## ACTION ITEM
The expected output is every entry that follows, reproduced exactly.
### SOURCE DATA ###
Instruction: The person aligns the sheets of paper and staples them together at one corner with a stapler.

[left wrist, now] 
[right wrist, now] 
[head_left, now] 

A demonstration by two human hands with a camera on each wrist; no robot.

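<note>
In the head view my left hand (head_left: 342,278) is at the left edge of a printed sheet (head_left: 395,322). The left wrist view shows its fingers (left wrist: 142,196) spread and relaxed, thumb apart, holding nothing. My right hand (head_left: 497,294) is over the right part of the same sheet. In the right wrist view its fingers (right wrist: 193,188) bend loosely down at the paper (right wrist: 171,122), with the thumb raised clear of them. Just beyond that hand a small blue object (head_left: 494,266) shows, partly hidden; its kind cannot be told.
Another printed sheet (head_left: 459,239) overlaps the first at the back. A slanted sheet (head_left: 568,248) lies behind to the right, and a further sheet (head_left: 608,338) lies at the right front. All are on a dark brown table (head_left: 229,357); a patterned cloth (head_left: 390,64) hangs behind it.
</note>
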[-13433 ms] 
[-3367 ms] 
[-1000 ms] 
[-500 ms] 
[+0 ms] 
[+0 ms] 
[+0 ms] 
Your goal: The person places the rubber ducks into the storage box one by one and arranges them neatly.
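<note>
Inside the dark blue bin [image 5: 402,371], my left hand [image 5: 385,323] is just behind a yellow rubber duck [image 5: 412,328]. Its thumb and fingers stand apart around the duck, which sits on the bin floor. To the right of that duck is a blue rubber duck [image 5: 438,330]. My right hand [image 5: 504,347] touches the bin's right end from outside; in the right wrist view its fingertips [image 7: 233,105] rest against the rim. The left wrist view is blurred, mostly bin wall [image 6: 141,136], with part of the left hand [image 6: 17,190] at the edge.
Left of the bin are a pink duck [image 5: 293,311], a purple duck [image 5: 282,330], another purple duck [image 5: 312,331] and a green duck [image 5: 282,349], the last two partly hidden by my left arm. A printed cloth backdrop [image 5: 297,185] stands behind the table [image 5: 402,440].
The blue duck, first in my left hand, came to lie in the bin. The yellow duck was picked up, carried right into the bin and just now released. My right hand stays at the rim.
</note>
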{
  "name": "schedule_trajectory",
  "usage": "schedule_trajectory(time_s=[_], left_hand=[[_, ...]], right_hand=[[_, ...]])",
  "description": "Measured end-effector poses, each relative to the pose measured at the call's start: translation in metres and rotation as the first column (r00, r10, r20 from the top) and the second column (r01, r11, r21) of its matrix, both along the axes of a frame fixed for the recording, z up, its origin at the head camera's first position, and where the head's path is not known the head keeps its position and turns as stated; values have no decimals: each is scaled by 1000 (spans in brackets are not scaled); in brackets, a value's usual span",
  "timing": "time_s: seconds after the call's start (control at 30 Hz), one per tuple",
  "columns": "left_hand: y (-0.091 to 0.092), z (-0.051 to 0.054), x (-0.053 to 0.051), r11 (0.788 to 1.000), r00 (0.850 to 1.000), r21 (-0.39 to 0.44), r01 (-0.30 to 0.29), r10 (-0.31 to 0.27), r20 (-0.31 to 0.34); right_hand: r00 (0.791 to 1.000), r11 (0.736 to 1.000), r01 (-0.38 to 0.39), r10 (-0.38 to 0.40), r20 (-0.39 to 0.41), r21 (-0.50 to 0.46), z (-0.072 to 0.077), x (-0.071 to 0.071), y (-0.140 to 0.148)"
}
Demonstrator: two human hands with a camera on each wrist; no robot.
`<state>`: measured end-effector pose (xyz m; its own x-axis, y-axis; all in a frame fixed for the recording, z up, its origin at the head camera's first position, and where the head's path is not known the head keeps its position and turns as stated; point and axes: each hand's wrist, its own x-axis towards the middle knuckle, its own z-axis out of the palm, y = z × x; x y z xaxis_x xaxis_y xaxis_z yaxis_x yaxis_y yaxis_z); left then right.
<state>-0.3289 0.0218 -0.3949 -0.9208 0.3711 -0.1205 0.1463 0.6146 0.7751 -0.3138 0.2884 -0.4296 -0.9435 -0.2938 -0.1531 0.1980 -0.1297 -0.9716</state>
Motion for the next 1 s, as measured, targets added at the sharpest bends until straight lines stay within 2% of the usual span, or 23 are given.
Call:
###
## REPLY TO THE TASK
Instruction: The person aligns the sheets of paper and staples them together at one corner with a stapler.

[left wrist, now] 
[right wrist, now] 
[head_left, now] 

A demonstration by two human hands with a camera on each wrist; no robot.

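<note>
In the head view my left hand (head_left: 342,278) is at the left edge of a printed sheet (head_left: 395,322). The left wrist view shows its fingers (left wrist: 142,196) spread and relaxed, thumb apart, holding nothing. My right hand (head_left: 497,294) is over the right part of the same sheet. In the right wrist view its fingers (right wrist: 193,188) bend loosely down at the paper (right wrist: 171,122), with the thumb raised clear of them. Just beyond that hand a small blue object (head_left: 494,266) shows, partly hidden; its kind cannot be told.
Another printed sheet (head_left: 459,239) overlaps the first at the back. A slanted sheet (head_left: 568,248) lies behind to the right, and a further sheet (head_left: 608,338) lies at the right front. All are on a dark brown table (head_left: 229,357); a patterned cloth (head_left: 390,64) hangs behind it.
</note>
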[-13433 ms] 
[-3367 ms] 
[-1000 ms] 
[-500 ms] 
[+0 ms] 
[+0 ms] 
[+0 ms] 
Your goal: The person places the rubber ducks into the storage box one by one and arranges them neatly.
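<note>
Inside the dark blue bin [image 5: 402,371], my left hand [image 5: 385,323] is just behind a yellow rubber duck [image 5: 412,328]. Its thumb and fingers stand apart around the duck, which sits on the bin floor. To the right of that duck is a blue rubber duck [image 5: 438,330]. My right hand [image 5: 504,347] touches the bin's right end from outside; in the right wrist view its fingertips [image 7: 233,105] rest against the rim. The left wrist view is blurred, mostly bin wall [image 6: 141,136], with part of the left hand [image 6: 17,190] at the edge.
Left of the bin are a pink duck [image 5: 293,311], a purple duck [image 5: 282,330], another purple duck [image 5: 312,331] and a green duck [image 5: 282,349], the last two partly hidden by my left arm. A printed cloth backdrop [image 5: 297,185] stands behind the table [image 5: 402,440].
The blue duck, first in my left hand, came to lie in the bin. The yellow duck was picked up, carried right into the bin and just now released. My right hand stays at the rim.
</note>
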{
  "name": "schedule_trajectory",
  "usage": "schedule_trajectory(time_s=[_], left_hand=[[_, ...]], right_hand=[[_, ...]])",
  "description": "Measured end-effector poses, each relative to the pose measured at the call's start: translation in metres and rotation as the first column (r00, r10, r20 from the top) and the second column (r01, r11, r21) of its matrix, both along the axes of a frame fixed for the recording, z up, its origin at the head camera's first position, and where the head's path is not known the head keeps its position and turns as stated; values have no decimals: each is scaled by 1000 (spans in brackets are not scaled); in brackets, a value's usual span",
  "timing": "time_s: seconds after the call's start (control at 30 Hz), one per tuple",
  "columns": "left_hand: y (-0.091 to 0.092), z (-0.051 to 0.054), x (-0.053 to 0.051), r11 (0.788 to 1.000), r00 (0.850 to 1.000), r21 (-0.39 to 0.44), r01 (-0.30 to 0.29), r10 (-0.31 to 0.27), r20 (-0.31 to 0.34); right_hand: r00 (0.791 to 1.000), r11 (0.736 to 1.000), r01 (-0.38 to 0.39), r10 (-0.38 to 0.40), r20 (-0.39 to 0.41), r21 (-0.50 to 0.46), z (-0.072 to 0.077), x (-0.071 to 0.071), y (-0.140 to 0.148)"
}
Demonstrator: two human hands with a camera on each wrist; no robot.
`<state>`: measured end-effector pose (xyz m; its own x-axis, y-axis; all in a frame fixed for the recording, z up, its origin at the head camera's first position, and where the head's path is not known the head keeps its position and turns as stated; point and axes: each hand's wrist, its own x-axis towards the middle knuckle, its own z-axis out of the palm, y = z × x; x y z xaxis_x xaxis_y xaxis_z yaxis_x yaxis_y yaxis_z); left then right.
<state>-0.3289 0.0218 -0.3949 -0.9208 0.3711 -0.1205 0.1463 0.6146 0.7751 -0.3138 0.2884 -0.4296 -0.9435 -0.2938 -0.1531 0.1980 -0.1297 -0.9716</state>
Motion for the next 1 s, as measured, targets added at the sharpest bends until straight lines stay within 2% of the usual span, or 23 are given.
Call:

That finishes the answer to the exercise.